*** Records for processing Section Begins ***

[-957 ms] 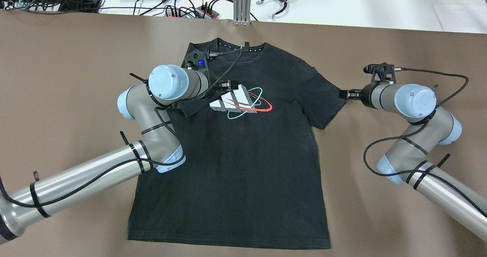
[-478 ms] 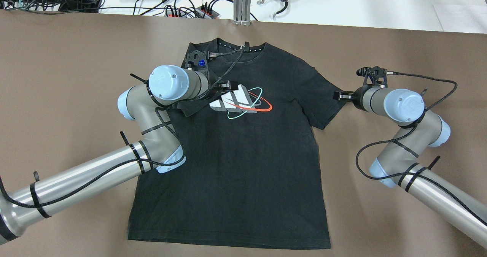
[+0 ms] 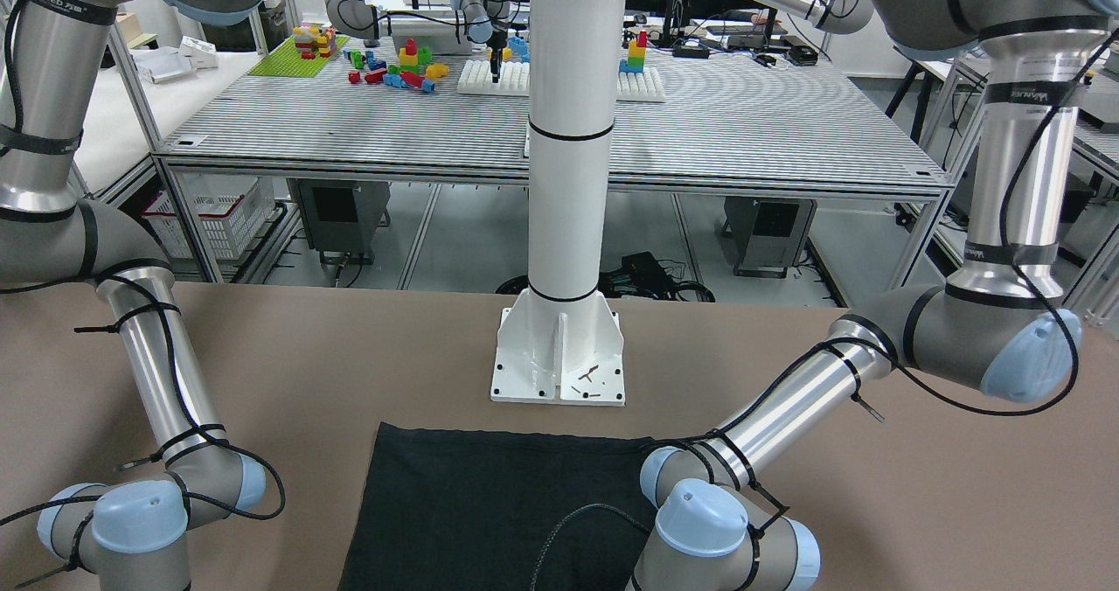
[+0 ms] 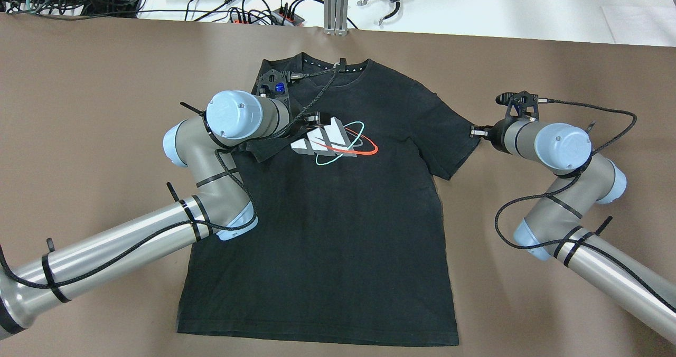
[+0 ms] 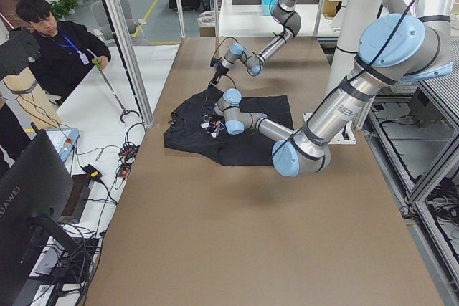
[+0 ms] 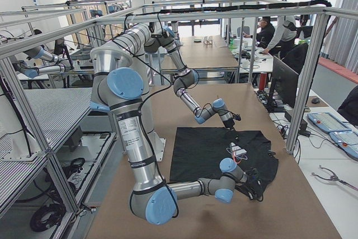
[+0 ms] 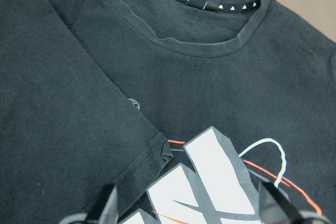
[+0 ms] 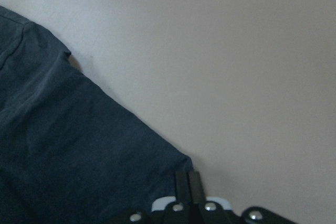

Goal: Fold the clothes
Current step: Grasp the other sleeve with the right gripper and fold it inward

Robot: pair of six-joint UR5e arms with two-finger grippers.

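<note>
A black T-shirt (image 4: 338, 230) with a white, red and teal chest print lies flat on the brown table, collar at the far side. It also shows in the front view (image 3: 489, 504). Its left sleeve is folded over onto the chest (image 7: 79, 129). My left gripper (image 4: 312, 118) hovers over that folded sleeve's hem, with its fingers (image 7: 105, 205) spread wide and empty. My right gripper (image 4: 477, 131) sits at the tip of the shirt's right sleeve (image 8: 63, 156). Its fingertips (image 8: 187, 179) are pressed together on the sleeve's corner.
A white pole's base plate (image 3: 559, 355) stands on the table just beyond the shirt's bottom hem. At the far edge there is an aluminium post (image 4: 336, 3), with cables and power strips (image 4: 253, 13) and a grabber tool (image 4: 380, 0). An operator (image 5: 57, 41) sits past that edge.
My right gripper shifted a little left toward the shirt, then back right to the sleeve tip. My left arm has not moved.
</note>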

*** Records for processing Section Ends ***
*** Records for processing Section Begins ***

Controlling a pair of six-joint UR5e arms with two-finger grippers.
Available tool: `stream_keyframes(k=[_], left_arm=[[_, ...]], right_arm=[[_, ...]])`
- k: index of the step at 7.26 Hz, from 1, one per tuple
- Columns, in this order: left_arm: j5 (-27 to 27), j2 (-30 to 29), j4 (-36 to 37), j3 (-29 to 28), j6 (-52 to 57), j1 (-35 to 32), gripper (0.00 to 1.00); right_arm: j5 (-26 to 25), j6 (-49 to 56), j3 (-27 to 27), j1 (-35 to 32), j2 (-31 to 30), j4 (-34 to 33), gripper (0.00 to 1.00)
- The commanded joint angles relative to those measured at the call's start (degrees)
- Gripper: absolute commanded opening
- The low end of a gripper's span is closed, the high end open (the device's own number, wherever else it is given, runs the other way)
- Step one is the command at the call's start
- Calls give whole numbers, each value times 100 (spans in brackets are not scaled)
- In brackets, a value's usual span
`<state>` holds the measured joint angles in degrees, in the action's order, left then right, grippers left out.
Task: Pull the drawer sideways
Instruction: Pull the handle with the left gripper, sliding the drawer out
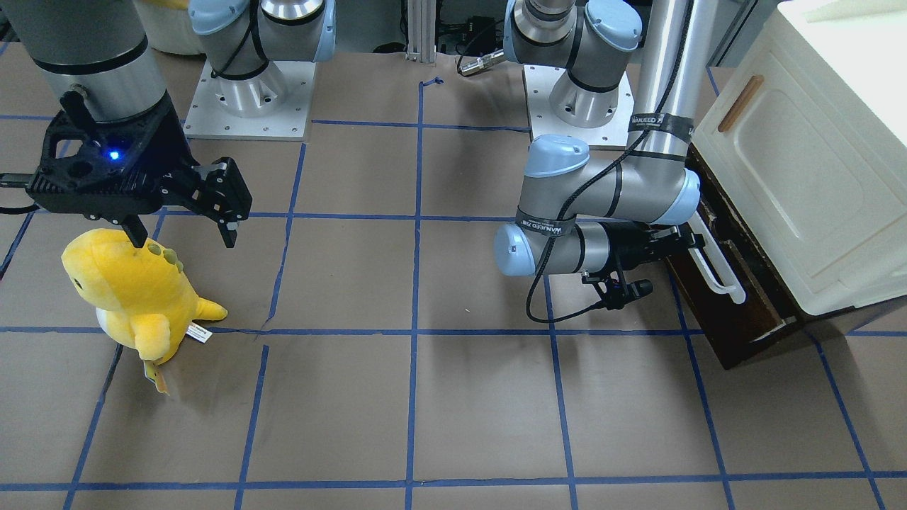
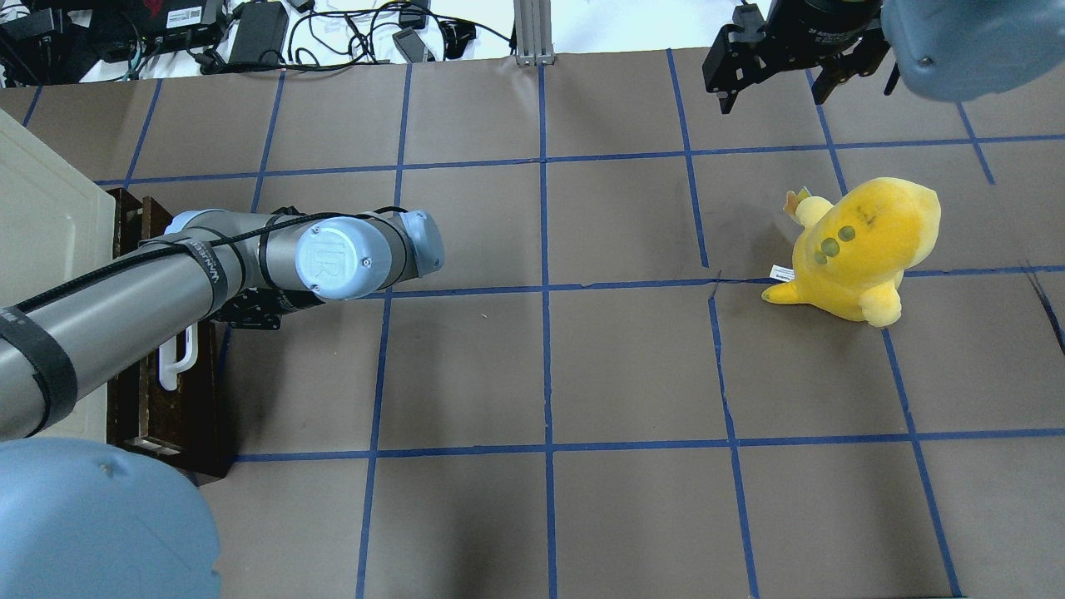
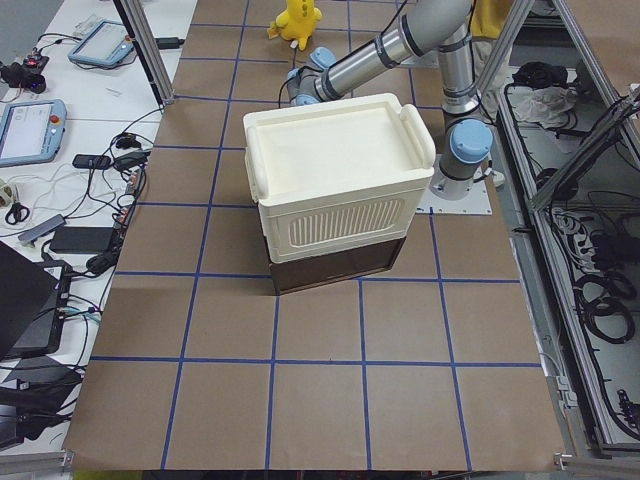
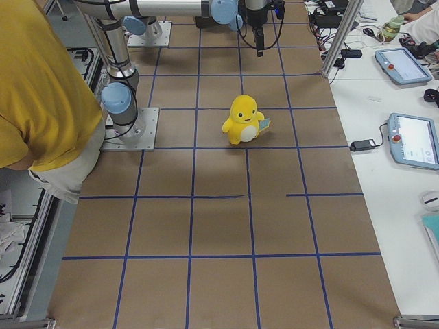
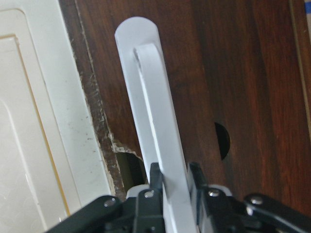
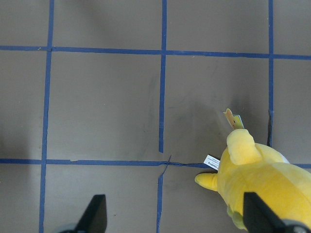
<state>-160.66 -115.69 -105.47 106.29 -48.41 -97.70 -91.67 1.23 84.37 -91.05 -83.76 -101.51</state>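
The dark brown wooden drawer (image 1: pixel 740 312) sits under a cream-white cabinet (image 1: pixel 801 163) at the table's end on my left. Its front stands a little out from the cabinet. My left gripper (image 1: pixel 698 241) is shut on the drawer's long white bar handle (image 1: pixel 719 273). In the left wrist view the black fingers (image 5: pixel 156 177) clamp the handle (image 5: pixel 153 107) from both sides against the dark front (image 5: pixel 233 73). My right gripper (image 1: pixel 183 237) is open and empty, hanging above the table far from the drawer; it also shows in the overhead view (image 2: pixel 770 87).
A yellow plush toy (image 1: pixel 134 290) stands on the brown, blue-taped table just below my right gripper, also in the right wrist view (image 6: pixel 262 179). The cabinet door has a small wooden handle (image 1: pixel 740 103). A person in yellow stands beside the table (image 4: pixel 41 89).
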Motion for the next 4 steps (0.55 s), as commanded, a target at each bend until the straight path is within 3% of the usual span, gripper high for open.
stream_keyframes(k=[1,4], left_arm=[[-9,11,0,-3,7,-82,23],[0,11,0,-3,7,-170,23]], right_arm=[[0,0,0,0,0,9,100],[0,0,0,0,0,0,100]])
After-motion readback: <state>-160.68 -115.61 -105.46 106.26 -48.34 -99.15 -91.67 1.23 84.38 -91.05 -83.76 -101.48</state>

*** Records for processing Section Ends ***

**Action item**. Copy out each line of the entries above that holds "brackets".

**Solution to this problem**.
- Calls give whole numbers, each value times 100 (spans in brackets are not scaled)
- In brackets, a value's usual span

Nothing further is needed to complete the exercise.